Но сон не приходил. Под усталыми веками что-то мерцало. Он слышал, как хрюкает и скребется под нарами кабанчик.
«Дала она ему жрать или нет?» — пытался он припомнить и не мог. Утро терялось в густом тумане. Далекое. Чужое. Когда же это было утро? И когда была ночь? Кшисяк старался сосчитать, сколько уже дней он лежит. Может, не надо было ложиться, скорей бы прошла болезнь. Ему вспомнилось, как в детстве он наколол ногу. И все ходил. Нога болела долго, огромный нарыв никак не вскрывался. Тогда он взял гвоздь и проколол. Вылилось много гноя, а потом быстро зажило. Ох, и ковылял же он тогда по стерне!
Опять потемнело в глазах. Сквозь туман, который стоял у него перед глазами, он увидел Магду.
— Пить.
Она приподняла ему голову и поднесла к губам край жестяной кружки. Но вода воняла прудом.
Он оттолкнул кружку.
— Пей, я принесла из деревни, из колодца, — уговаривала его жена.
Он попытался выпить. Но запах гнили снова заставил его оттолкнуть кружку.
«Все у нас провоняло рыбой и прудом, — думал он смутно. — Бараки, мы сами, даже вода в деревенском колодце… Но почему вода в колодце? Ведь это далеко…»
Магда тревожно всматривалась в него.
— За Янтошкой разве сбегать?
Он не ответил. Пусть баба делает, что хочет. По правде сказать, он не очень и слышал, что она говорит. В ушах шумело. Стучал маленький молоточек: так-так-так, а другой торопился за ним быстро, стремительно. Откуда-то с шумом низвергалась вода. «Шлюзы подняли, что ли», — подумал он, хотя не время было выбирать рыбу. Все вертелось перед глазами, качался барак. «Ну и ветер, должно быть, каменную стенку трясет!» — изумился он.
Он мучительно соображал, как это возможно, чтобы стены так клонились набок и снова возвращались в прежнее положение.
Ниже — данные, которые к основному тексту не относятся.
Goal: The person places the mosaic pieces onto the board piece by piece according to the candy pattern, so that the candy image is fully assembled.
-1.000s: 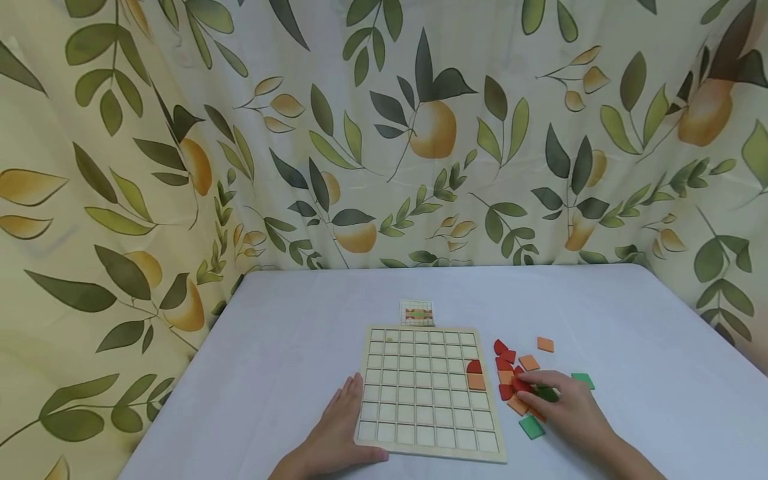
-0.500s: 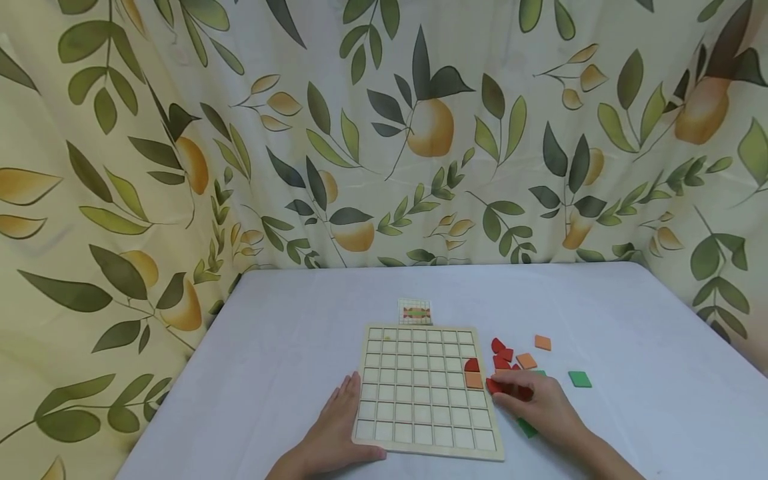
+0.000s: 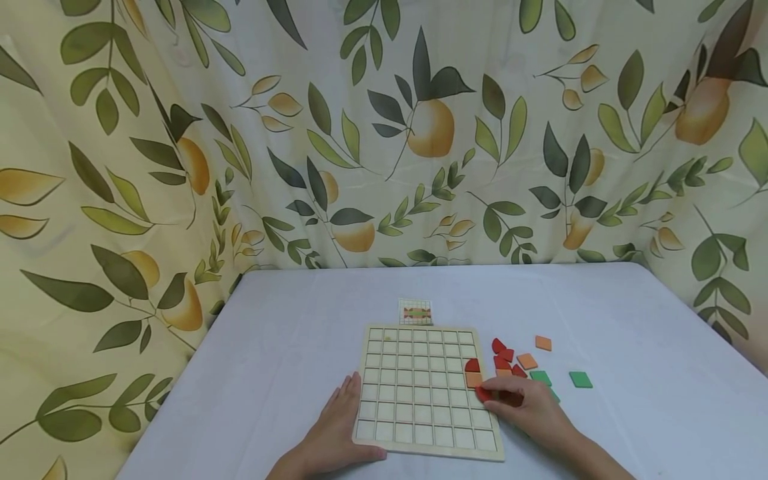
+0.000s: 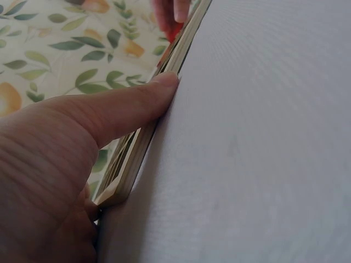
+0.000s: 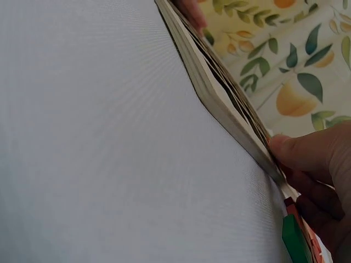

Увидел потек сырости, обросший зеленым и рыжим грибком, — прямо над нарами. Не грибок ли это так воняет прудом, стоячей водой? Ведь они родные братья. Грибок пришел сюда с пруда. Чтобы расползтись по ветхим стенам. Грибок и пруд перемешались в голове у Кшисяка в размеренном, однообразном шуме. Нары качались между шатающихся стен.
— Слава Исусу Христу.
Он не ответил, рассматривая теперь другое пятно сырости, расплывшееся на потолке.
— Во веки веков аминь, — ответила за него Магда. Она вошла вместе со старухой.